** Opening Task data block **

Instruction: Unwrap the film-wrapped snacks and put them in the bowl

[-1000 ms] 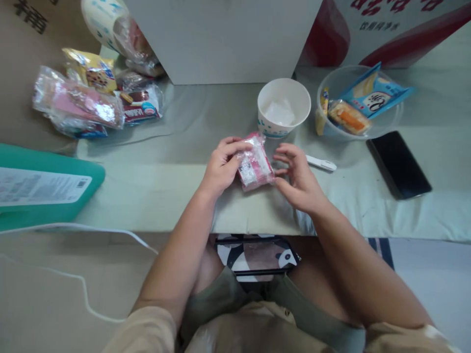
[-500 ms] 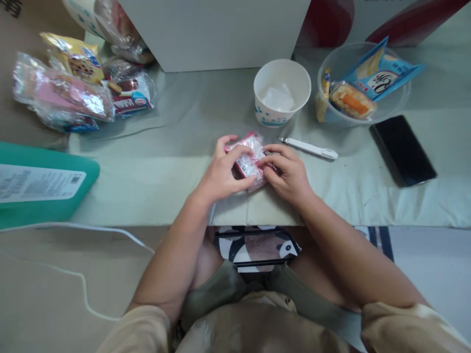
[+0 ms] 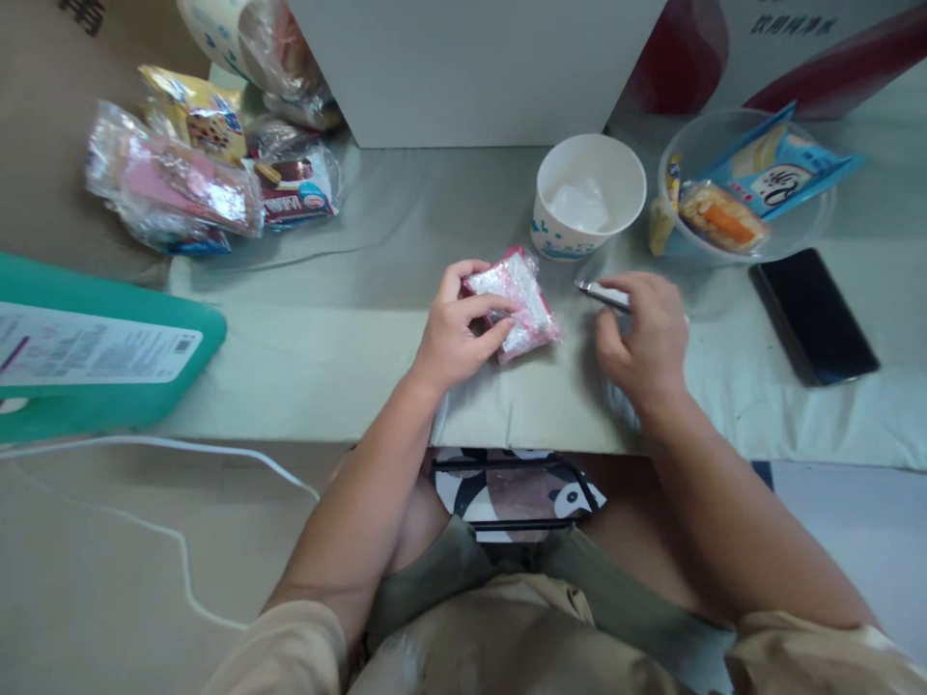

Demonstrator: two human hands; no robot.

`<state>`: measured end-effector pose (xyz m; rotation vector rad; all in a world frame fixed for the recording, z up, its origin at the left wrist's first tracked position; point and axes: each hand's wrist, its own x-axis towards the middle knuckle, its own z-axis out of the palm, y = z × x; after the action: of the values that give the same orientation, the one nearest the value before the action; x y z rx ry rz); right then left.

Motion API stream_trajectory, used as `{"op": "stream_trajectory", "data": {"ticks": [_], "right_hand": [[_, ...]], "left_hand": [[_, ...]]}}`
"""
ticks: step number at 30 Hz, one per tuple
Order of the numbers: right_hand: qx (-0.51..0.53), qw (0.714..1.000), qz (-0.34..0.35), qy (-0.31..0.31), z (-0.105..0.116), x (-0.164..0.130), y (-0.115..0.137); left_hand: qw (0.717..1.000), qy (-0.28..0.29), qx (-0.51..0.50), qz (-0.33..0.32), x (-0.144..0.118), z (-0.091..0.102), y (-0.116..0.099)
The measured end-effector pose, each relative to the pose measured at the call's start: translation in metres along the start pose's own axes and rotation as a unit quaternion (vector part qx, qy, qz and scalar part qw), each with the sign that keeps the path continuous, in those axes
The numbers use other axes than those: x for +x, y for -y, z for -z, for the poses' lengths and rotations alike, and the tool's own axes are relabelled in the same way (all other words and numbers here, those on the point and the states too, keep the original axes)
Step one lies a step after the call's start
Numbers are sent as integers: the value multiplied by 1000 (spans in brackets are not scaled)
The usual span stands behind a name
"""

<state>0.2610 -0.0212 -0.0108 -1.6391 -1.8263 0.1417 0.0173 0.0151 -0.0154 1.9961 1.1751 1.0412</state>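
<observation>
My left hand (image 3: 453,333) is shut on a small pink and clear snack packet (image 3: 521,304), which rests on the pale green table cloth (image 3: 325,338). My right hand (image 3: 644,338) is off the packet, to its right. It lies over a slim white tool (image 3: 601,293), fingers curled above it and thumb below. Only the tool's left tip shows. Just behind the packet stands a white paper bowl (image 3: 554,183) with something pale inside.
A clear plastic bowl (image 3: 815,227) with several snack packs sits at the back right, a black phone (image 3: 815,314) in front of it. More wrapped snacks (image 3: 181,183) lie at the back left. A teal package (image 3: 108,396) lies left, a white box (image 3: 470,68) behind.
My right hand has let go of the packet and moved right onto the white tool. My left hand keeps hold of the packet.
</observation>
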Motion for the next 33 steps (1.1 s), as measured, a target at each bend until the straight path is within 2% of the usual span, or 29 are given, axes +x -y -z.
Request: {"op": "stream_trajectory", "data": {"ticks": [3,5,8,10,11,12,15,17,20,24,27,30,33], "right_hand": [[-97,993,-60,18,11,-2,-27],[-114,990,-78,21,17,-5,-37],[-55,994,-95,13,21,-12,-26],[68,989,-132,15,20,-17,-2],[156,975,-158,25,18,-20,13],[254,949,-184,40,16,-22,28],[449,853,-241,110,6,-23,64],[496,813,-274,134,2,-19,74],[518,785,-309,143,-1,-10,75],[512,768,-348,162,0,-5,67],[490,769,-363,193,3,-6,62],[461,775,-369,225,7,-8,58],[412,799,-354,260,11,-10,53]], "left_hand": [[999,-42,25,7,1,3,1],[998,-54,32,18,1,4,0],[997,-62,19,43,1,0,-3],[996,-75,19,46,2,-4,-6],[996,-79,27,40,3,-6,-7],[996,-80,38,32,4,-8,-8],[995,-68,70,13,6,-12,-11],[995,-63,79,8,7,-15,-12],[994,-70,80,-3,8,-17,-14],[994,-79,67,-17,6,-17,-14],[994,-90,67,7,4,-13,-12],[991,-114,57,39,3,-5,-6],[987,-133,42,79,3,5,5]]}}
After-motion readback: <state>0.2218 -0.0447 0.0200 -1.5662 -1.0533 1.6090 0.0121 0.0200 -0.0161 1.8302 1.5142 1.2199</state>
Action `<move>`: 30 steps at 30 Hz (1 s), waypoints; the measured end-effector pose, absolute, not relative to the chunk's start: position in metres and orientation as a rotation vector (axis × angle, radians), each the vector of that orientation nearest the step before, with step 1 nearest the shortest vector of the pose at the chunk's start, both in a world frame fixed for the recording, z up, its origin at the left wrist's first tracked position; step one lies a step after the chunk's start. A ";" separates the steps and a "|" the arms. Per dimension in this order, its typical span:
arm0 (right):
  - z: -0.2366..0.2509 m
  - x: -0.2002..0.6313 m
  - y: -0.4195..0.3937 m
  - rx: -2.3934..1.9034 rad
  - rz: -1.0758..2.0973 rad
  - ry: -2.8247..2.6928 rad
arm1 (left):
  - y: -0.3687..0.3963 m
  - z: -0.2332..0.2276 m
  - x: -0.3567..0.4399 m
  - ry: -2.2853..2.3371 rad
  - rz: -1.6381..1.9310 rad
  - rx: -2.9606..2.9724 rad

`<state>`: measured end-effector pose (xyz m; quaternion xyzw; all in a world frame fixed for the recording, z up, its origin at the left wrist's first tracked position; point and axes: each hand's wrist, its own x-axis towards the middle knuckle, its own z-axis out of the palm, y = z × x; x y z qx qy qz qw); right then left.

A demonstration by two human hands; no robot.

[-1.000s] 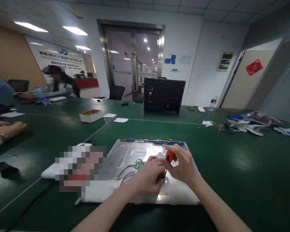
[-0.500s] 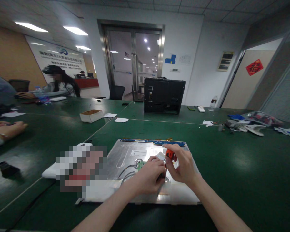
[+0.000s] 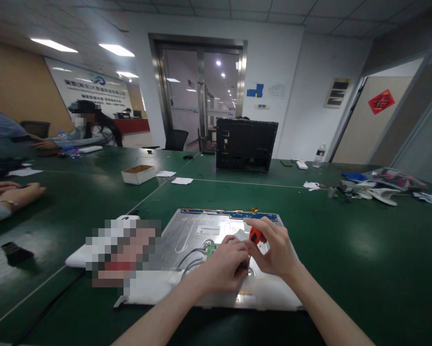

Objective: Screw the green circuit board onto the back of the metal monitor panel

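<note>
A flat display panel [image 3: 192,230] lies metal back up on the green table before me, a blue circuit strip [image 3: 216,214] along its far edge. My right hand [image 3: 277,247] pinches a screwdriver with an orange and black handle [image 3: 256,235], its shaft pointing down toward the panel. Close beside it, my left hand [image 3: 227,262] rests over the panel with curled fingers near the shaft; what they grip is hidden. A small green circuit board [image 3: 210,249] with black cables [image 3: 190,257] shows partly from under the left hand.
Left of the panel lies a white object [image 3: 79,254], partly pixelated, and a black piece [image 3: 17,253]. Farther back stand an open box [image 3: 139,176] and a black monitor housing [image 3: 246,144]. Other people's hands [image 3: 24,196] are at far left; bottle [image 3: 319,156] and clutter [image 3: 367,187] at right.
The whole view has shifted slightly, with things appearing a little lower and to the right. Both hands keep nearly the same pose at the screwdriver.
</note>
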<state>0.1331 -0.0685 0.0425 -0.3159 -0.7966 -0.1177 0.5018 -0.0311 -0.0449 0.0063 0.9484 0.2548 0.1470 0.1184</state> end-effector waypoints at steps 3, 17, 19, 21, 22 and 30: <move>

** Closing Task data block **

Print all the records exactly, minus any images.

§ Written answer:
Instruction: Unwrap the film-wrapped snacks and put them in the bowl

[-1000 ms] 
[-500 ms] 
[+0 ms] 

Demonstrator: two human hands; no robot.

`<state>`: measured end-effector pose (xyz m; rotation vector rad; all in a world frame fixed for the recording, z up, its origin at the left wrist's first tracked position; point and axes: each hand's wrist, its own x-axis towards the middle knuckle, its own z-axis out of the palm, y = z × x; after the action: of the values that give the same orientation, the one nearest the value before the action; x y z rx ry rz); right then left.

Motion API stream_trajectory, used as `{"op": "stream_trajectory", "data": {"ticks": [_], "right_hand": [[_, ...]], "left_hand": [[_, ...]]}}`
"""
ticks: step number at 30 Hz, one per tuple
Order of the numbers: right_hand: qx (-0.51..0.53), qw (0.714..1.000), qz (-0.34..0.35), qy (-0.31..0.31), z (-0.105..0.116), x (-0.164..0.130), y (-0.115..0.137); left_hand: qw (0.717..1.000), qy (-0.28..0.29), qx (-0.51..0.50), qz (-0.33..0.32), x (-0.144..0.118), z (-0.091..0.102), y (-0.116..0.099)
The measured end-effector pose, each relative to the pose measured at the call's start: translation in metres along the start pose's own axes and rotation as a unit quaternion (vector part qx, qy, qz and scalar part qw), each with the sign that keeps the path continuous, in those axes
The numbers use other axes than those: x for +x, y for -y, z for -z, for the poses' lengths and rotations alike, and the tool's own axes are relabelled in the same way (all other words and numbers here, those on the point and the states too, keep the original axes)
Step one lies a step after the call's start
Numbers are sent as integers: the value multiplied by 1000 (spans in brackets are not scaled)
The usual span stands behind a name
"""

<state>0.2610 -0.0212 -0.0108 -1.6391 -1.8263 0.1417 0.0173 0.0151 -0.0154 1.9961 1.1751 1.0412</state>
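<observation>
My left hand (image 3: 453,333) is shut on a small pink and clear snack packet (image 3: 521,304), which rests on the pale green table cloth (image 3: 325,338). My right hand (image 3: 644,338) is off the packet, to its right. It lies over a slim white tool (image 3: 601,293), fingers curled above it and thumb below. Only the tool's left tip shows. Just behind the packet stands a white paper bowl (image 3: 554,183) with something pale inside.
A clear plastic bowl (image 3: 815,227) with several snack packs sits at the back right, a black phone (image 3: 815,314) in front of it. More wrapped snacks (image 3: 181,183) lie at the back left. A teal package (image 3: 108,396) lies left, a white box (image 3: 470,68) behind.
My right hand has let go of the packet and moved right onto the white tool. My left hand keeps hold of the packet.
</observation>
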Motion for the next 33 steps (1.1 s), as measured, a target at each bend until the straight path is within 2% of the usual span, or 29 are given, axes +x -y -z.
Request: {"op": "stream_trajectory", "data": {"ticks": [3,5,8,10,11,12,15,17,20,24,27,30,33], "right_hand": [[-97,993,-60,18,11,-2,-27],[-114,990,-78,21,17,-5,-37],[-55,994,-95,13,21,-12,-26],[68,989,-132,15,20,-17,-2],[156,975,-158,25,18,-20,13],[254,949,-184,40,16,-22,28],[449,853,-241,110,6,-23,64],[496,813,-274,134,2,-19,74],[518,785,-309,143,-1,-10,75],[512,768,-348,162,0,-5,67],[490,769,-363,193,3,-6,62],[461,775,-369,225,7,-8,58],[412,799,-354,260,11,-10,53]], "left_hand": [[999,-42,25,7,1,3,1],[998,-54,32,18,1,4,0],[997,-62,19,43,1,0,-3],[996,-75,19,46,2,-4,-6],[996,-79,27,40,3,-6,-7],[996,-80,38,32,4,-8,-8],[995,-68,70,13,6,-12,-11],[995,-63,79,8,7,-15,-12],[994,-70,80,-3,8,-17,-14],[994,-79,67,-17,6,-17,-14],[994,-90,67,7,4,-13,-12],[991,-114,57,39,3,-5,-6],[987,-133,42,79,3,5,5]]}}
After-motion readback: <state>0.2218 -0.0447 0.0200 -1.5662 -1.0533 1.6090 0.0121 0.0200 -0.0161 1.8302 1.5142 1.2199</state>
Action `<move>`: 30 steps at 30 Hz (1 s), waypoints; the measured end-effector pose, absolute, not relative to the chunk's start: position in metres and orientation as a rotation vector (axis × angle, radians), each the vector of that orientation nearest the step before, with step 1 nearest the shortest vector of the pose at the chunk's start, both in a world frame fixed for the recording, z up, its origin at the left wrist's first tracked position; step one lies a step after the chunk's start. A ";" separates the steps and a "|" the arms. Per dimension in this order, its typical span:
arm0 (right):
  - z: -0.2366..0.2509 m
  - x: -0.2002..0.6313 m
  - y: -0.4195..0.3937 m
  - rx: -2.3934..1.9034 rad
  - rz: -1.0758..2.0973 rad
  - ry: -2.8247..2.6928 rad
arm1 (left):
  - y: -0.3687..0.3963 m
  - z: -0.2332..0.2276 m
  - x: -0.3567..0.4399 m
  - ry: -2.2853..2.3371 rad
  - rz: -1.6381..1.9310 rad
  - rx: -2.9606..2.9724 rad

`<state>`: measured end-effector pose (xyz m; quaternion xyzw; all in a world frame fixed for the recording, z up, its origin at the left wrist's first tracked position; point and axes: each hand's wrist, its own x-axis towards the middle knuckle, its own z-axis out of the palm, y = z × x; x y z qx qy qz qw); right then left.

A demonstration by two human hands; no robot.

[-1.000s] 
[-0.500s] 
[+0.000s] 

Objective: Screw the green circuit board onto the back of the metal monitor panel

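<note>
A flat display panel [image 3: 192,230] lies metal back up on the green table before me, a blue circuit strip [image 3: 216,214] along its far edge. My right hand [image 3: 277,247] pinches a screwdriver with an orange and black handle [image 3: 256,235], its shaft pointing down toward the panel. Close beside it, my left hand [image 3: 227,262] rests over the panel with curled fingers near the shaft; what they grip is hidden. A small green circuit board [image 3: 210,249] with black cables [image 3: 190,257] shows partly from under the left hand.
Left of the panel lies a white object [image 3: 79,254], partly pixelated, and a black piece [image 3: 17,253]. Farther back stand an open box [image 3: 139,176] and a black monitor housing [image 3: 246,144]. Other people's hands [image 3: 24,196] are at far left; bottle [image 3: 319,156] and clutter [image 3: 367,187] at right.
The whole view has shifted slightly, with things appearing a little lower and to the right. Both hands keep nearly the same pose at the screwdriver.
</note>
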<state>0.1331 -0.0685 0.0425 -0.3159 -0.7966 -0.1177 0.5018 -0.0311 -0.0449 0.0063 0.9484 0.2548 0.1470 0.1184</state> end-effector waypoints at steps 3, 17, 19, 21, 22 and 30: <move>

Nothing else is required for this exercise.